I don’t need to see my mother’s face as avatar all over my news feed.

And I don’t need to see all of the “RIP Grandma” status posts and messages of condolence slipping through that same news feed.

I’ve deliberately not posted a message myself on my own wall in order to avoid all of that from my own friends, but it’s leaking through all the same because many of my friends are people who knew and loved my mother.

Maybe I’d feel differently if I didn’t permanently have this connection now between Facebook and my mother dying. Maybe I’d be feeling more generous and understanding. I’m not there yet.

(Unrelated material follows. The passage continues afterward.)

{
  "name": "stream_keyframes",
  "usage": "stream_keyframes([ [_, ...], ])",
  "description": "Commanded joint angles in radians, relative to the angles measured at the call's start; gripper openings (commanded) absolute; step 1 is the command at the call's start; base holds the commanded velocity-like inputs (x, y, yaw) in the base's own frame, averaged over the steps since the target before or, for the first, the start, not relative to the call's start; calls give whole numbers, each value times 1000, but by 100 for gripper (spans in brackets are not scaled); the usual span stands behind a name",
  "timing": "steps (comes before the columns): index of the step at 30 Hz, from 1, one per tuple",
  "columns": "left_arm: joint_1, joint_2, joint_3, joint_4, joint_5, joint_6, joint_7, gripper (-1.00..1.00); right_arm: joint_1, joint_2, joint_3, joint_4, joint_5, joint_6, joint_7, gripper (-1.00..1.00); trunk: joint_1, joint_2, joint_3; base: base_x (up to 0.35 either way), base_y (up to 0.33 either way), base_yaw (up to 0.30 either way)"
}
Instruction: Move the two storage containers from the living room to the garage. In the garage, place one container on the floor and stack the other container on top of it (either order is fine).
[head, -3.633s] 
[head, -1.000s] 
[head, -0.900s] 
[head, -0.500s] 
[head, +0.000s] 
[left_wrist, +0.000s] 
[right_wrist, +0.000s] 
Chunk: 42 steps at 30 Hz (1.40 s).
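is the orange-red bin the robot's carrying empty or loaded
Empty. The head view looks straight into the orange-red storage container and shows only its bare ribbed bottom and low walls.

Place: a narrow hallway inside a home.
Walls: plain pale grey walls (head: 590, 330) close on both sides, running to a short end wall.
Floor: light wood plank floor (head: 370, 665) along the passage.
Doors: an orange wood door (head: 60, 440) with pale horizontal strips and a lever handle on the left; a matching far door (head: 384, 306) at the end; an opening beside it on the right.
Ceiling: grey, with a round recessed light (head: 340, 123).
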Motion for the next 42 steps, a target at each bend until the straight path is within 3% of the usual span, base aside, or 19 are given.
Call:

I got an e-mail from a friend of my parents’ (a very sweet lady) that included the sentiment “I know how you are feeling but we all have to be there for your Dad now”. And it’s making me cranky, I think because it presumes both that she knows exactly how my grief is manifesting itself  and that my grief is insignificant compared to my father’s. I don’t like that her well-intentioned message is evoking this reaction in me — she’s grieving herself (and she lost her own mother when she was much younger so she has been in a similar situation) — or that the activity on Facebook is doing the same thing. It’s not my place to dictate how anyone else grieves. But the feelings are there all the same. It’s something I’m going to have work through and come to grips with — I’m not as enlightened as I would wish to be.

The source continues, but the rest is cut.